In postmenopausal women, exogenous hormone replacement has been associated with improved insulin action (10, 16, 18, 26, 38), although this is not a uniform finding (15, 29, 42). Discordant results among clinical studies may be due to variations in hormone treatment (e.g., route of administration, opposition by progestins) or to confounding lifestyle factors (e.g., physical activity, adiposity). The latter possibility is important, because accumulation of adipose tissue after menopause, particularly in the abdominal region, is accelerated and associated with increased risk for glucose intolerance, insulin resistance, and development of type 2 diabetes mellitus (DM) (2, 13, 40, 46). Clinical trials have demonstrated that hormone replacement therapy attenuates age-related increases in abdominal adiposity (i.e., reduced waist size and trunk fat) in postmenopausal women (17, 19, 27). Whether estrogens have an effect on insulin action that is independent of changes in adiposity is unclear. Recent evidence suggests that hormone replacement therapy may reduce the incidence of diabetes by as much as 35% in postmenopausal women (27). Thus elucidating the physiological interactions between sex hormones and insulin action should lead to a better understanding of the progressive risk for type 2 DM in older women.
The purpose of this study was to determine whether whole body insulin action (stimulation of glucose uptake and suppression of lipolysis) is acutely altered by estrogen administration in postmenopausal women.
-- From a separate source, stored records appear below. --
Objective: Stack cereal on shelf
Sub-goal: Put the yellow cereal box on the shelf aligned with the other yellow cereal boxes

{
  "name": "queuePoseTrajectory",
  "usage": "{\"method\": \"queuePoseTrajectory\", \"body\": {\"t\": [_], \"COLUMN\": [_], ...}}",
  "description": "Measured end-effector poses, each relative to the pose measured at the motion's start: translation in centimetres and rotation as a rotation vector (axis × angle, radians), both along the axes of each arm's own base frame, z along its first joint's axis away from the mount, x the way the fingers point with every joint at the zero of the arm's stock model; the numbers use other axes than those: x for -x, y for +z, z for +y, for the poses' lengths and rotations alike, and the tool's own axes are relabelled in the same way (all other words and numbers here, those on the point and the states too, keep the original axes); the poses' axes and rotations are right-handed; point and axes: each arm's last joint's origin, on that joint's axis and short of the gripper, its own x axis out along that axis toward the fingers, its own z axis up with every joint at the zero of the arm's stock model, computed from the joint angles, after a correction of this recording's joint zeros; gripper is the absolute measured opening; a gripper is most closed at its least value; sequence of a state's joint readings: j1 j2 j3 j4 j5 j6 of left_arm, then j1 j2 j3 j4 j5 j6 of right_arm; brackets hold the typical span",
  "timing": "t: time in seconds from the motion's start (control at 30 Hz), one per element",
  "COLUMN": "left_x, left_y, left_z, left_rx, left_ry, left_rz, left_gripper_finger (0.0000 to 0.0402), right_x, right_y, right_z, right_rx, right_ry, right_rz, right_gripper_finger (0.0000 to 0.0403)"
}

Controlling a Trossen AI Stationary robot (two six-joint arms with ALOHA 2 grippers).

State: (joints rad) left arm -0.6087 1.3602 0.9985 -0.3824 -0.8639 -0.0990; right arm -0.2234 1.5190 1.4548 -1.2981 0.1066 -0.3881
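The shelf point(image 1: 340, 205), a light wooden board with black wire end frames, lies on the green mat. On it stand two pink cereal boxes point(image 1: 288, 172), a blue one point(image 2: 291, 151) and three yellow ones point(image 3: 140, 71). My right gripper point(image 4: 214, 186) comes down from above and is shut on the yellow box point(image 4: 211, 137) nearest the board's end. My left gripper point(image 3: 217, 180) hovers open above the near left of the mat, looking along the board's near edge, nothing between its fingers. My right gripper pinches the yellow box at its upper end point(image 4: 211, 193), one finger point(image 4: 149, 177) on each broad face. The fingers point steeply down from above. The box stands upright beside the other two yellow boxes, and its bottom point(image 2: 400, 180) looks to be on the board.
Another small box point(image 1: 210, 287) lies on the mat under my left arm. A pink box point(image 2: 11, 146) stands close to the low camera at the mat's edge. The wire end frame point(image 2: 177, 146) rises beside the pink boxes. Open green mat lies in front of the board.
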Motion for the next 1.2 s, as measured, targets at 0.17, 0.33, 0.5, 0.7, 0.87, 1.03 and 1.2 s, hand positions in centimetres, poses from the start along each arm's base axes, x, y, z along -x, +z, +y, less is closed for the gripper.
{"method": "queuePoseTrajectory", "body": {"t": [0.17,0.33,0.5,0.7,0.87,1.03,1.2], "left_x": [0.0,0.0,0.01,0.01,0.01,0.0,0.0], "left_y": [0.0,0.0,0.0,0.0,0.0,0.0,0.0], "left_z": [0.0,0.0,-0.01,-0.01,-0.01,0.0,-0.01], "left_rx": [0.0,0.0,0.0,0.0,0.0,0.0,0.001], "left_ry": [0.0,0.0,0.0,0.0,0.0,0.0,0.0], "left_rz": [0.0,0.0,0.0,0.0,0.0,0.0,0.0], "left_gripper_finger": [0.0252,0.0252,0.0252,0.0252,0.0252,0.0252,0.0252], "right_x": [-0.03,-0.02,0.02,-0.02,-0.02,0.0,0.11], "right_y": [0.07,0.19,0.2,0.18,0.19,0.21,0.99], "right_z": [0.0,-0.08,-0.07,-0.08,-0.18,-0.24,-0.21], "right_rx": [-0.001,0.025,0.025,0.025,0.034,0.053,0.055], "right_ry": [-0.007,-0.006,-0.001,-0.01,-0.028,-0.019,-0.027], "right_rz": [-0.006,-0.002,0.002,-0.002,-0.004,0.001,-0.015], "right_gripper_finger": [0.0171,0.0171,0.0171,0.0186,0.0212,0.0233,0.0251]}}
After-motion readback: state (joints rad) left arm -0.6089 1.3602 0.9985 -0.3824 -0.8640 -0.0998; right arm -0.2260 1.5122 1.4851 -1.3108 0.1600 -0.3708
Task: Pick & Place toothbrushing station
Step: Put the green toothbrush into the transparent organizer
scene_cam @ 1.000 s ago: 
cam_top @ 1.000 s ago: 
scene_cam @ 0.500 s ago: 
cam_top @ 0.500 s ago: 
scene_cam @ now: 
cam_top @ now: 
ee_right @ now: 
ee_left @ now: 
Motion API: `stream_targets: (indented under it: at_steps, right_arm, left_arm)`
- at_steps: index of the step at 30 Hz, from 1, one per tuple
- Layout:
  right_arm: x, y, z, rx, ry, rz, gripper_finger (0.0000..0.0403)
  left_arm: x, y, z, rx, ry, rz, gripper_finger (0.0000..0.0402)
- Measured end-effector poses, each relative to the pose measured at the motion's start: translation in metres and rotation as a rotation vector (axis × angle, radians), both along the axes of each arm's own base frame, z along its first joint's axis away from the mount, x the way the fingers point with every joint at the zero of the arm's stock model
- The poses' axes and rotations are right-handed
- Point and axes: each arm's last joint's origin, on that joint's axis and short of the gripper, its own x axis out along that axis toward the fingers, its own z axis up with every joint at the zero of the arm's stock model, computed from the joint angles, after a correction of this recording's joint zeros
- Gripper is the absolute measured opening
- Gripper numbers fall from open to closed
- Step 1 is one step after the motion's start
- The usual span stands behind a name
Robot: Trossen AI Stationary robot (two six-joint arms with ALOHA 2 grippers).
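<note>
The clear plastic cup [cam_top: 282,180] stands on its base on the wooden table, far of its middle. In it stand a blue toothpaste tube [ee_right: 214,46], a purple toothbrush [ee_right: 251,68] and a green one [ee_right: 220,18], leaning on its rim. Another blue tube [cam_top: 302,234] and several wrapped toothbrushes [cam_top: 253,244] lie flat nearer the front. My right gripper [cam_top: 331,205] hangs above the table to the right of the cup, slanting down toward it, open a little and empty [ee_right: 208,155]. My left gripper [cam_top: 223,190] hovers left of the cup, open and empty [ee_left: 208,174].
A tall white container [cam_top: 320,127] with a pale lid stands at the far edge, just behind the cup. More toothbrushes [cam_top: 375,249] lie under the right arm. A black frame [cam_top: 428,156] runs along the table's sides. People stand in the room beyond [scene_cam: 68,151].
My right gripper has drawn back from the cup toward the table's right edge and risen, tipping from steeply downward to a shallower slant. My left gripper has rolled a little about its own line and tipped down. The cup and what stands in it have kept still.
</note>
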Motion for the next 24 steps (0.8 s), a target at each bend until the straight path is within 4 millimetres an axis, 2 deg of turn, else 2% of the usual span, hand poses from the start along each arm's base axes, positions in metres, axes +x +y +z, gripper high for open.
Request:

Accordingly, we evaluated glucose infusion rates (GIR) and plasma glycerol concentrations in postmenopausal women during a two-stage hyperinsulinemic euglycemic clamp procedure on two separate occasions, with and without a 2.5-mg intravenous bolus of conjugated estrogens (CE). We hypothesized that raising plasma estradiol to premenopausal midluteal concentrations would acutely improve insulin action in postmenopausal women.
Subjects. Twelve healthy, postmenopausal women (56 ± 4 yr) not on hormone replacement therapy were studied. Postmenopausal status was defined as cessation of menses for ≥1 yr or hysterectomy with FSH >30 IU/ml. Before study enrollment, each woman provided informed consent to participate according to the Colorado Multiple Institutional Review Board. Women were excluded from the study if they had a history of hormone-sensitive cancer, fasting plasma glucose >125 mg/dl, uncontrolled hypertension (resting systolic blood pressure >150 mmHg or diastolic >90 mmHg), thyroid dysfunction (TSH <0.5 or >5.0 μU/ml), hypertriglyceridemia (fasting triglycerides >400 mg/dl), or abnormal liver function.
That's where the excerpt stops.